KIDS for the BAY creates on-going environmental education programs and promotes active restoration and stewardship of local habitats. It provides long-term, in-depth, experiential training for teachers. At target schools, the organization’s programs are written into the School Wide Development Plan.

“We are pleased to see KIDS for the BAY receive this award because its ‘School-Wide Creek Program’ has been the major highlight of this year at our school,” said Minh-Tram Nguyen, Principal at Encompass Academy Elementary School in Oakland. “During the period of time that KIDS for the BAY has been teaching here, students’ achievement levels have increased markedly.”

The U.S. EPA Region 9’s Environmental Achievement Awards program seeks to recognize those working to protect and preserve the environment. Winners of this year’s Awards were selected from a pool of 175 nominees from California, Nevada, Arizona and Hawaii. Selection was based on a project’s long term benefit for the environment; promotion of innovative ideas, techniques, and/or technologies; and ability to be widely replicated.
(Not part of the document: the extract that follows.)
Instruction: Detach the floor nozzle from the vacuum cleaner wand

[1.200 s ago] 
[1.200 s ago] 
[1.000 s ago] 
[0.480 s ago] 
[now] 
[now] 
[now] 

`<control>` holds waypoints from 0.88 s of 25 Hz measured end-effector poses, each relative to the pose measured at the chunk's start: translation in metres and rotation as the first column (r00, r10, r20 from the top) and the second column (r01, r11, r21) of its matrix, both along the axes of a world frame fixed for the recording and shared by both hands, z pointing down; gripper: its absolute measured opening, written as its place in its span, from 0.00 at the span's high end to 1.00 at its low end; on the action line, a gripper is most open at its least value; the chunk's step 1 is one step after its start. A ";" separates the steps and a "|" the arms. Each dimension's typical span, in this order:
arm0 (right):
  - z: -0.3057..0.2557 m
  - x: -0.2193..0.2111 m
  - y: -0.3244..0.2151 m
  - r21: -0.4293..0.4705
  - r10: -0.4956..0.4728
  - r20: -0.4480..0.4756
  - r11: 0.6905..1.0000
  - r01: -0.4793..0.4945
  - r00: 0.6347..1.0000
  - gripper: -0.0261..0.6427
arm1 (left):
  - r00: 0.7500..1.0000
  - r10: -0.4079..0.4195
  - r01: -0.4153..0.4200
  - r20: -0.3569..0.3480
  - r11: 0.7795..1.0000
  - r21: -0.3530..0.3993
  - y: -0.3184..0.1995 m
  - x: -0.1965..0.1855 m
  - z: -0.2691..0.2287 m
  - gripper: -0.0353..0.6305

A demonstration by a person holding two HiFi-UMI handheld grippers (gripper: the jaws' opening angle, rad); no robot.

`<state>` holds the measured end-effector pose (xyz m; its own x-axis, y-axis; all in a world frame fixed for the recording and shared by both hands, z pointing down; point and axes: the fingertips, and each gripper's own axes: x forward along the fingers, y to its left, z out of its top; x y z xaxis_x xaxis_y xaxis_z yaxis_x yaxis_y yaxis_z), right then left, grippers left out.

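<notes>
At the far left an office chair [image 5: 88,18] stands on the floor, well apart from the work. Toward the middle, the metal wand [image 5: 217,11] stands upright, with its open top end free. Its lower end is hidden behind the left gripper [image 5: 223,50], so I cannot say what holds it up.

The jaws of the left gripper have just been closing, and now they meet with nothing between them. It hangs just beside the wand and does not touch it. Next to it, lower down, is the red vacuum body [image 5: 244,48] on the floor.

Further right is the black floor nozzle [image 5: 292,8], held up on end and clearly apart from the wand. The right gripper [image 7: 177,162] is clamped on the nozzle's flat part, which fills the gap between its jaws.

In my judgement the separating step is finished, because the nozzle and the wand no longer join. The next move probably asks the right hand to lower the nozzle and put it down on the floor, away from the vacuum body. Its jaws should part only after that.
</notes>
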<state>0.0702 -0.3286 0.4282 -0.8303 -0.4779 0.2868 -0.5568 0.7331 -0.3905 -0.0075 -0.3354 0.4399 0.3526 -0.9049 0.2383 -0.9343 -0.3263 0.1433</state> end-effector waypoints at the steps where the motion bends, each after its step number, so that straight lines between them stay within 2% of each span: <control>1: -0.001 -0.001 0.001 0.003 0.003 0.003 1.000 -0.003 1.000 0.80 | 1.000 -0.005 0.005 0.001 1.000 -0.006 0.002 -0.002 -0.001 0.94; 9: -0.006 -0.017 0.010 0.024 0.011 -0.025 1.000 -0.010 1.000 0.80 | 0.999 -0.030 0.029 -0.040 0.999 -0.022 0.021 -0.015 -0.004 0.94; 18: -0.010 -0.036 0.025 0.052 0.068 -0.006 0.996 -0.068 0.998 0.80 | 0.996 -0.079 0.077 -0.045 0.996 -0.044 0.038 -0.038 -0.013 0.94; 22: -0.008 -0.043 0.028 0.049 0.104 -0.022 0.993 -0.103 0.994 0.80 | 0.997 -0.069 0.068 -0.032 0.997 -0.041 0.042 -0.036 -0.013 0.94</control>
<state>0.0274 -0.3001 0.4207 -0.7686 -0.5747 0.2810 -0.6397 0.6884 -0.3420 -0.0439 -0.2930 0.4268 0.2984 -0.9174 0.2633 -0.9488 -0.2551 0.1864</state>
KIDS for the BAY students interview politicians about environmental justice issues in their neighborhoods and teach their families about environmental protection. They have planted thousands of trees and wildflowers along urban creeks; cleaned tons of trash from school neighborhoods; and helped to reduce the waste stream from their schools.

“Our program shows teachers how they can use the local environment as a key educational resource to stimulate students’ learning,” noted Billinge. “Our students become stewards of their local environment and feel empowered to help solve local environmental problems. They are also more excited about learning.”

EPA Award Acceptance Speech
Given by Mandi Billinge, Executive Director/Founder

I would like to thank the EPA for recognizing our work in Environmental Education. I would also like to thank Sheela Shankar, Ket Ashfield and Tony DeCicco, who are here today from KIDS for the BAY.

Over the past twelve years, we have partnered with 25,000 school students on urban habitat restoration, pollution reduction and safe bay food consumption projects.

Our schools are in very urban areas. For example, every one of our schools in Richmond is within a one-mile radius of a polluting facility.

We do teach our children that everyone has the right to live in a clean and healthy environment and we teach them the tools to take action.

Our students interview politicians about environmental justice issues in their neighborhoods. They reach out and teach environmental messages to their families. They have planted thousands of trees and wildflowers along urban creeks, cleaned tons of trash from school neighborhoods and helped to reduce the waste stream from their schools.

Our children have a lot of hope for their environment and they are the future leaders of the environmental movement.